Zbiór pobożnych życzeń, których nikt nigdy nie zrealizuje – tak mówią o opracowanym na zlecenie Urzędu Marszałkowskiego Programie Ochrony Powietrza ekolodzy z Towarzystwa dla Natury i Człowieka. Apelują, by przyjąć uchwałę antysmogową.
Na początku marca urząd przedstawił projekty dwóch programów, obejmujących Lublin (strefa – aglomeracja lubelska) i pozostała część województwa (strefa lubelska). Przygotowała je działająca w branży ochrony środowiska firma Atmoterm z Opola. W dokumentach jest mowa o działaniach, jakie miasta i gminy powinny podjąć, by w 2026 roku osiągnąć dopuszczalne lub docelowe poziomy stężeń najbardziej szkodliwych dla naszych płuc pyłów zawieszonych PM10 i PM2,5 oraz benzo(a)piranu. Chodzi głównie o dopłaty do wymiany przestarzałych pieców, a także m.in. modernizację i rozbudowę sieci ciepłowniczych i gazowych, termomodernizacje budynków, czy ograniczanie zanieczyszczeń generowanych przez ruch drogowy poprzez budowę obwodnic czy korzystanie z alternatywnych form transportu.
Głos w sprawie zabrało właśnie lubelskie Towarzystwo dla Natury i Człowieka. Ekolodzy apelują przede wszystkim o przyjęcie tzw. uchwały antysmogowej. Takie dokumenty uchwalono już w kilkunastu polskich województwach.
– Lubelskie staje się jedynym z kilku regionów, w którym legalnie użytkować będzie można niedopuszczalne w ościennych województwach paliwa, w tym odpady węglowe, paliwa na bazie węgla brunatnego czy paliwa o wysokiej zawartości siarki, popiołu, wilgoci, a więc najbardziej emisyjne, nieprzeznaczone do użytku w gospodarstwach domowych. W ten sposób nasz region staje się na skale polskim paliwowym śmietnikiem – piszą działacze w zgłaszanych w ramach konsultacji uwagach.
Odpowiedzialny za sprawy związane z ochroną środowiska członek zarządu województwa Sebastian Trojak przekonuje, że samorząd nie rezygnuje z przyjęcia uchwały.
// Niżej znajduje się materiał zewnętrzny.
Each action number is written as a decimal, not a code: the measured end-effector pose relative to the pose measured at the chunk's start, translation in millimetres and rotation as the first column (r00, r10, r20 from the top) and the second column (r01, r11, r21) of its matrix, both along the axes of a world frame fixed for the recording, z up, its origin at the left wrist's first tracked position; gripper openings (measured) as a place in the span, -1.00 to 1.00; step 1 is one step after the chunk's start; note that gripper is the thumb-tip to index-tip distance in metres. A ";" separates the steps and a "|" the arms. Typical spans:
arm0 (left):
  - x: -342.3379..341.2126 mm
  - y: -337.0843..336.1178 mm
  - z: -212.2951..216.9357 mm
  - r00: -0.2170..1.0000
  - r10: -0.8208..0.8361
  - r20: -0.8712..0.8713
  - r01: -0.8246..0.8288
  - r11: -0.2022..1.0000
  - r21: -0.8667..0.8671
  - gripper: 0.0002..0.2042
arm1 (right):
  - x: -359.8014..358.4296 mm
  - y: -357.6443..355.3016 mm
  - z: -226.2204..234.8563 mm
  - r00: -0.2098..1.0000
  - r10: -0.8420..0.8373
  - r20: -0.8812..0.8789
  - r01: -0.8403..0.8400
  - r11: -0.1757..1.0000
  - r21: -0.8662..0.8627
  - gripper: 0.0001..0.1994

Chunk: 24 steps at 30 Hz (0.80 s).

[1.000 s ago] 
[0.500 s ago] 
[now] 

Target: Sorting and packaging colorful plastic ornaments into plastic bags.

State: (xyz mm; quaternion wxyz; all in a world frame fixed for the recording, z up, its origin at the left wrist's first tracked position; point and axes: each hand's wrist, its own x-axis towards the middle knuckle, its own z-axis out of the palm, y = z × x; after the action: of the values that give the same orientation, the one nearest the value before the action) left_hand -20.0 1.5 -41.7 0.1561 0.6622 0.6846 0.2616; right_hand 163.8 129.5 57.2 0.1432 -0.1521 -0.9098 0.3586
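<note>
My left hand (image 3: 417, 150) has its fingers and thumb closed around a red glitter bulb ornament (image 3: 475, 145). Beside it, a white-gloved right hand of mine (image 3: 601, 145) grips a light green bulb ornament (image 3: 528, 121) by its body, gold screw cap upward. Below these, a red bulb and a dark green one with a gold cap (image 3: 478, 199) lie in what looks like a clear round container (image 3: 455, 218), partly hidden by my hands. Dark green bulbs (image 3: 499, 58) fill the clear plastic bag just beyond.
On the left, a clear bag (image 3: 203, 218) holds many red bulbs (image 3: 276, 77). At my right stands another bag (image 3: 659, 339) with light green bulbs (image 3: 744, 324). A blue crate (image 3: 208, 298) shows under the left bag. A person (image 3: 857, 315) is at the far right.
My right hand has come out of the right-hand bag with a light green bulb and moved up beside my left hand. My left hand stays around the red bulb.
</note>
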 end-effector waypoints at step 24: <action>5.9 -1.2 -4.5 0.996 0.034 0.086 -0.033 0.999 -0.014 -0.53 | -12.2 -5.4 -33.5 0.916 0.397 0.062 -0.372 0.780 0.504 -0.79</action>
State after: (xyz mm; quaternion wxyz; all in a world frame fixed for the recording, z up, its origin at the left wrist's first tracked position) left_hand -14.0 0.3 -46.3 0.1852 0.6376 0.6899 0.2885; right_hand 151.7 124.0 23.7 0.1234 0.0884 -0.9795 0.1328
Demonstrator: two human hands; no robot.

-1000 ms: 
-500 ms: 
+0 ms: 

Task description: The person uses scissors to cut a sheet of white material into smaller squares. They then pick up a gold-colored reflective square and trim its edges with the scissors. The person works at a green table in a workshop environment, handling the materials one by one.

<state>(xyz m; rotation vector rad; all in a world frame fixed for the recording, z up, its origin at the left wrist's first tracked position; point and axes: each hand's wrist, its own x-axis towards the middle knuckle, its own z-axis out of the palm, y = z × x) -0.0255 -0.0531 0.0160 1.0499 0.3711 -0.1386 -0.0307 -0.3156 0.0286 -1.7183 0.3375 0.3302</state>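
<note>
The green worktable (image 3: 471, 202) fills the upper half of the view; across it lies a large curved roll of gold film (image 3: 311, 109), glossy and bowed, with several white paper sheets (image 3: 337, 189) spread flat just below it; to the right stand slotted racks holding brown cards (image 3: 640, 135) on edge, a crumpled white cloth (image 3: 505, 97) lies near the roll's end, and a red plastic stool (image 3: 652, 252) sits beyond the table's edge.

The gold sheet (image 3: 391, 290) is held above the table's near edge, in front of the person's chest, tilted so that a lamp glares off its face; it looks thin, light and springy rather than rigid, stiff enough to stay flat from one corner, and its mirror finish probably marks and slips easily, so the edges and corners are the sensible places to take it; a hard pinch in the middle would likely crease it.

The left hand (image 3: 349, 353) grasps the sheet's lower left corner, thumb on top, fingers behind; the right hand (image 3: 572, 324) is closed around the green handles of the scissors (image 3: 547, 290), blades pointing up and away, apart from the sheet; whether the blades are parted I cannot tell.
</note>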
– W programach jest o niej mowa, ale jako o jednym z elementów podejmowanych działań. Chcemy skupić się głównie na zachętach finansowych, czyli dopłatach do wymiany pieców. Taka uchwała to głównie zbiór nakazów i zakazów, a my musimy pamiętać o zamożności naszych mieszkańców – przekonuje Trojak.
– To, co przygotowano w programach, to zbiór pobożnych życzeń, których nigdy nikt nie zrealizuje, liczenie na to, że samorządy wyłożą setki milionów złotych na dopłaty – odpowiada Krzysztof Gorczyca, prezes Towarzystwa dla Natury i Człowieka. – „Zbiór zakazów i nakazów” to jest coś, co wprowadza cały kraj i nie ma lepszego sposobu.
Z założeniami programu nie zgadza się też radna sejmiku województwa Bożena Lisowska (KO), która kierowała pracami zespołu przygotowującego projekt lubelskiej uchwały antysmogowej.
– To martwe dokumenty. Gdyby ich nie było, to niczego by to nie zmieniło – mówi wprost.
Janusz Bodziacki, dyrektor Departamentu Środowiska i Zasobów Naturalnych w Urzędzie Marszałkowskim, mówi, że przyjęcie zawierającej zakazy uchwały jest brane pod uwagę. Zapewnia, że przy opracowywaniu ostatecznych wersji programów zostaną wzięte pod uwagę wnioski zgłaszane w ramach trwających do 23 marca konsultacji.